A regenerable screen-printed voltammetric Hg(II) ion sensor based on tris-thiourea organic chelating ligand grafted graphene nanomaterial

Abstract An electrochemical Hg(II) ion sensor has been developed by using a miniaturized carbon paste screen-printed electrode (CSPE) modified with reduced graphene oxide (rGO) sheets and tris-thiourea (TTU) chelating ligand compound, i.e. N,N′,N″-((nitrilotris(ethane-2,1diyl))tris(azanediyl))tris(carbonothioyl))tribenz amide.

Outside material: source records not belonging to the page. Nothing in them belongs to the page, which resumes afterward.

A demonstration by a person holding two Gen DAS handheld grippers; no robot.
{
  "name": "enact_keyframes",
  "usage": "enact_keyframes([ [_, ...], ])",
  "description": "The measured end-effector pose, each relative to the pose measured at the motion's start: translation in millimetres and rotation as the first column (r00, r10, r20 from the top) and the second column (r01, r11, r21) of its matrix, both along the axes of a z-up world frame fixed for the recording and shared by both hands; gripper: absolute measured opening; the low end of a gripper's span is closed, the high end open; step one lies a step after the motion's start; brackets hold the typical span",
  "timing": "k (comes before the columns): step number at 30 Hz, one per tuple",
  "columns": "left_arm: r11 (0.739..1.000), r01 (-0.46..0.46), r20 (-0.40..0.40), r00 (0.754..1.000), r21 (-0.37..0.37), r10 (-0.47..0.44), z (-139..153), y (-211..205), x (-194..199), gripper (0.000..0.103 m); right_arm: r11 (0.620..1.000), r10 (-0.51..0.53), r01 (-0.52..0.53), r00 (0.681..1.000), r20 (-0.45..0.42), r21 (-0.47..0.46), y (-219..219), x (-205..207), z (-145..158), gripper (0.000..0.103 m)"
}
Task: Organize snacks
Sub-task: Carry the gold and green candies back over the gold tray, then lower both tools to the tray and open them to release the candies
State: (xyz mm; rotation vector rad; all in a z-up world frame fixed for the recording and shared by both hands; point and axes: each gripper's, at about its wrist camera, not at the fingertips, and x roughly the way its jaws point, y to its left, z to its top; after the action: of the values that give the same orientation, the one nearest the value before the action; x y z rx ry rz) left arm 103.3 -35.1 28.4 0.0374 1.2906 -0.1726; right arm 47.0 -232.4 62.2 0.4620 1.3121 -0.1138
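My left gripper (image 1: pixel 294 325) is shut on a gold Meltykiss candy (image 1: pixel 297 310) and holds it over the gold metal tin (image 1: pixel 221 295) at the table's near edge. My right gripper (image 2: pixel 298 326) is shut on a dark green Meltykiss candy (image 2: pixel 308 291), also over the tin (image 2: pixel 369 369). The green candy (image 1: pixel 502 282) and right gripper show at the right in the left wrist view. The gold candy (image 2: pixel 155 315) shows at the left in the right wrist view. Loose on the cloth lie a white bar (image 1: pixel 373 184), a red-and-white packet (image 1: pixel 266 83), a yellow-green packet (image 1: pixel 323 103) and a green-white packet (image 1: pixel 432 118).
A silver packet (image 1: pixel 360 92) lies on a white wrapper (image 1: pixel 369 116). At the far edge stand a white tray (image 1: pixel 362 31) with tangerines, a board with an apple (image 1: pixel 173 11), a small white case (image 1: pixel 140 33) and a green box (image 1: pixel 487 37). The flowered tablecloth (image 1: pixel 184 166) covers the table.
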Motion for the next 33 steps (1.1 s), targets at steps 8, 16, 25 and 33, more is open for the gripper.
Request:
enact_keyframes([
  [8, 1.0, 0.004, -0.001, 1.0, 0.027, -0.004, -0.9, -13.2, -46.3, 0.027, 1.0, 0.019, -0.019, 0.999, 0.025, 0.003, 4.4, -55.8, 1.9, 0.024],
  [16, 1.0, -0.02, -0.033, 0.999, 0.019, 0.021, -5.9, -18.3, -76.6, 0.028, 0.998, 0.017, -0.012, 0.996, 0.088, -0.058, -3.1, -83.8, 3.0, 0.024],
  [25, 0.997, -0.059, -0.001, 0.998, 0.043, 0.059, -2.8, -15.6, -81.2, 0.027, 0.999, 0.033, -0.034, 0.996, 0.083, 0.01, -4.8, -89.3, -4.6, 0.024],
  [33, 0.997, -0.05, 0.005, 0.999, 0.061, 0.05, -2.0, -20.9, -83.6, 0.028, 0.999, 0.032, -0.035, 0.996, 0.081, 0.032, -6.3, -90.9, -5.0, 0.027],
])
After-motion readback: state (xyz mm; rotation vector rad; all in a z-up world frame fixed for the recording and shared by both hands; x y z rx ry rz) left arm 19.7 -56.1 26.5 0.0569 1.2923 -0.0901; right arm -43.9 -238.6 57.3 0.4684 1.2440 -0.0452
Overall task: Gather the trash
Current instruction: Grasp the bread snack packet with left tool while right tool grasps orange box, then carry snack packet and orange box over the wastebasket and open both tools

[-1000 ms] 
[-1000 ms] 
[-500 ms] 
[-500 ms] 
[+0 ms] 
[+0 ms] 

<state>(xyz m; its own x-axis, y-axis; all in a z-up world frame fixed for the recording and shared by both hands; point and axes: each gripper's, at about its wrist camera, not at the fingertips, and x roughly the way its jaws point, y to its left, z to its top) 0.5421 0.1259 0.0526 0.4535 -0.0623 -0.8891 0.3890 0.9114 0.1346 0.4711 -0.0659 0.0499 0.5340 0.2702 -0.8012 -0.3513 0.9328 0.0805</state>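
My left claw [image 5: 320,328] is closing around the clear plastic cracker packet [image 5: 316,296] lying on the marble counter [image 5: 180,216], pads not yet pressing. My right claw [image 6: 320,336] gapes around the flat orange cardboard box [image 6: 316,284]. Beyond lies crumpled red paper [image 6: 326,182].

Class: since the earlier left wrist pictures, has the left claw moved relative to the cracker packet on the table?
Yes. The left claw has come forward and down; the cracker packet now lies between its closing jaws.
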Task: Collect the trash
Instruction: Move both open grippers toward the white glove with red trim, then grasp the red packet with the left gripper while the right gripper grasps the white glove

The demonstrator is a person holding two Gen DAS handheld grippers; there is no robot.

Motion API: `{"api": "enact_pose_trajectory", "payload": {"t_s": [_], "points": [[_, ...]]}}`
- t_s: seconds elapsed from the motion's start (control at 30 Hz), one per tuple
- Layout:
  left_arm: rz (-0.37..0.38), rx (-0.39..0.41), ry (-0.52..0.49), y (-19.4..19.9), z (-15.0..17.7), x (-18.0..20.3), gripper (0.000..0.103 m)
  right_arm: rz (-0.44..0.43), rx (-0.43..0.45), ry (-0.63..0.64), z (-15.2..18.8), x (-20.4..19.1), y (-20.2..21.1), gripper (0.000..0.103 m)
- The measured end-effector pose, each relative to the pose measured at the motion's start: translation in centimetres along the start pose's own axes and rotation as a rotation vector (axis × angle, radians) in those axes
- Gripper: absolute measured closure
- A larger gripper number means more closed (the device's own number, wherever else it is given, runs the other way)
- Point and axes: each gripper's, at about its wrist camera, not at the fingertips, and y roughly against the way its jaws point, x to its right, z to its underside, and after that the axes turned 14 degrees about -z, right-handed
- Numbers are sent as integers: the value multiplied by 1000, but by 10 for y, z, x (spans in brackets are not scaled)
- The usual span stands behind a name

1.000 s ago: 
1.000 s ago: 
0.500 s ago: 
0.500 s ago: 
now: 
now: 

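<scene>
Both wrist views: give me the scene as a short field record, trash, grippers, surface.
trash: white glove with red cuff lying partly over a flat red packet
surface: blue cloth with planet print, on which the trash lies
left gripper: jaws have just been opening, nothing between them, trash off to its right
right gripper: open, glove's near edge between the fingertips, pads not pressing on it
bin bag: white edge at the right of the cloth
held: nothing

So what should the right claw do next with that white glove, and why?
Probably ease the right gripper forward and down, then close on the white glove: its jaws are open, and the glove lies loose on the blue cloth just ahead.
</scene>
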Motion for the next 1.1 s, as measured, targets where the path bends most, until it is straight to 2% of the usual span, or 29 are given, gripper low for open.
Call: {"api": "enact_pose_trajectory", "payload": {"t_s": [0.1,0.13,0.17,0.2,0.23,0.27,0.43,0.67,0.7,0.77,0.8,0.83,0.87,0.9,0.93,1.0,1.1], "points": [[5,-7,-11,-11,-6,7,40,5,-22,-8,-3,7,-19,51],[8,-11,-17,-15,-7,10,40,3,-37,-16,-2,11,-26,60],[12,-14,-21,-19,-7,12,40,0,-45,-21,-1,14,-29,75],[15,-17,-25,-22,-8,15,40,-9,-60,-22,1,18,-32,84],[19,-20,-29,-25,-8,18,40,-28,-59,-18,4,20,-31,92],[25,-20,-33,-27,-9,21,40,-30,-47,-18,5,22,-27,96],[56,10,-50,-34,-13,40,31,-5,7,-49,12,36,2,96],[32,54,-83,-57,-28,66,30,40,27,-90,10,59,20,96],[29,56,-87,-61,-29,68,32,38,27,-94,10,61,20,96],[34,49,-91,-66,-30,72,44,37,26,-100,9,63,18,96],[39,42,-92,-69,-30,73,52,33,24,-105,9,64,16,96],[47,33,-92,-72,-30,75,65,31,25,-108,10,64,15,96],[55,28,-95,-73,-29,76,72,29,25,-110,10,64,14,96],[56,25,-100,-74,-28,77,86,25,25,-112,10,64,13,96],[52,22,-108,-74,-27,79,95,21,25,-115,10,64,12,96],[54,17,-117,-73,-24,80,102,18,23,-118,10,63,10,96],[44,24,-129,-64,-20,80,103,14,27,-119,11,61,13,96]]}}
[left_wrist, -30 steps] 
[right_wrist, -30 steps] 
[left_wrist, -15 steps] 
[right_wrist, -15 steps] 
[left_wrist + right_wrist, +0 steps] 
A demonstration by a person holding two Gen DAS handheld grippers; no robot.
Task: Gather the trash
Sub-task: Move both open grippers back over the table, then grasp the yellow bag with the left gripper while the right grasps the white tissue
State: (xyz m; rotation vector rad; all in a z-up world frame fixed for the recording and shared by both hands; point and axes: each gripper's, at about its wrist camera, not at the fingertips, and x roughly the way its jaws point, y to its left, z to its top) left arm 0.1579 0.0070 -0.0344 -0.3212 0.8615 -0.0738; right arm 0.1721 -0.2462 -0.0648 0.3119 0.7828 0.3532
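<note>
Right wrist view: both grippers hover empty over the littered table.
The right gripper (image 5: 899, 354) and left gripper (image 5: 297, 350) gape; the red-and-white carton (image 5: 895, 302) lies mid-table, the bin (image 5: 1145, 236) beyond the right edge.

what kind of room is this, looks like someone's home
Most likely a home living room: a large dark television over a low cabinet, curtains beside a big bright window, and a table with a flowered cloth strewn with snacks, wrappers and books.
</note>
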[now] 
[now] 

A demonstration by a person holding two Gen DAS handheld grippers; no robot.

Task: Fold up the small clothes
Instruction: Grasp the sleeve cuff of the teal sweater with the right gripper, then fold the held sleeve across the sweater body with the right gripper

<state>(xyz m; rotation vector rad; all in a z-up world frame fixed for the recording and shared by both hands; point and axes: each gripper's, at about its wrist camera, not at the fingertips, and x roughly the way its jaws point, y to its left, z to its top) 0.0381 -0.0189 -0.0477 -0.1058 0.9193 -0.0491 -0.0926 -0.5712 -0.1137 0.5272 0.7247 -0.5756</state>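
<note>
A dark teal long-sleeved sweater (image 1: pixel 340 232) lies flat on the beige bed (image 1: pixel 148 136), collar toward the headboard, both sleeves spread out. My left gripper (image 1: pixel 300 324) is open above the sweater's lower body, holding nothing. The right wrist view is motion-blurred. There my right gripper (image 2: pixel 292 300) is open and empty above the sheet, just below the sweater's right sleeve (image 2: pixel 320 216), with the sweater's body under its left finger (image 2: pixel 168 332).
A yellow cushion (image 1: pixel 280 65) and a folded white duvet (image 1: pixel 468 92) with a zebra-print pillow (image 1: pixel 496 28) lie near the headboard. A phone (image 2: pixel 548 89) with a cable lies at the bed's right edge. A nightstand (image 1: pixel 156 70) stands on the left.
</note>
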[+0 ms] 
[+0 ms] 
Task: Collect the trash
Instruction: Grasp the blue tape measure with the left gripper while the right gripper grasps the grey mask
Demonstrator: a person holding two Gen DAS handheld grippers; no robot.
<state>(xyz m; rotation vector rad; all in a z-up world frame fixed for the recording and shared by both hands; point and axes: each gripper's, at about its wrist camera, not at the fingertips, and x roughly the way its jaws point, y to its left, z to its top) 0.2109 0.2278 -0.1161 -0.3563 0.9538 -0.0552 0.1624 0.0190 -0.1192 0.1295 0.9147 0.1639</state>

In view of the strong cation-exchange characteristic and adsorption of aromatic TTU tridentate ligand on the graphene nanomaterial surface by non-covalent π–π stacking interaction, the differential pulse voltammetry (DPV) peak current response of the voltammetric sensor was linearly dependent on a broad Hg(II) ion concentration detection range from 0.1–00.0 mg L−1 with a limit of detection (LOD) estimated at 0.02 mg L−1 after accumulation for 10 min. The chemically modified miniaturized SPE showed high stability throughout the course of the sensor lifetime study for the detection of inorganic Hg(II) ion with a relative standard deviation (RSD) of the sensor response obtained at 1.2%. The electrochemical sensor is reusable up to three consecutive Hg(II) ion assays by using 0.05 M acetate buffer (pH 8) as the sensor regeneration solution with a reversibility RSD value of 3.9%. The voltammetric sensor based on TTU derivative element and rGO nanosheets revealed satisfactory selectivity for Hg(II) ion over a large number of potential interfering ions, e.g. Ca(II), Co(II), Cu(II), Fe(II), Ni(II), Na(I) and Zn(II), and demonstrated reliable quantitative results as compared to the results obtained with inductively coupled plasma-mass spectrometer (ICP-MS) standard method for Hg(II) ion detection in river water samples.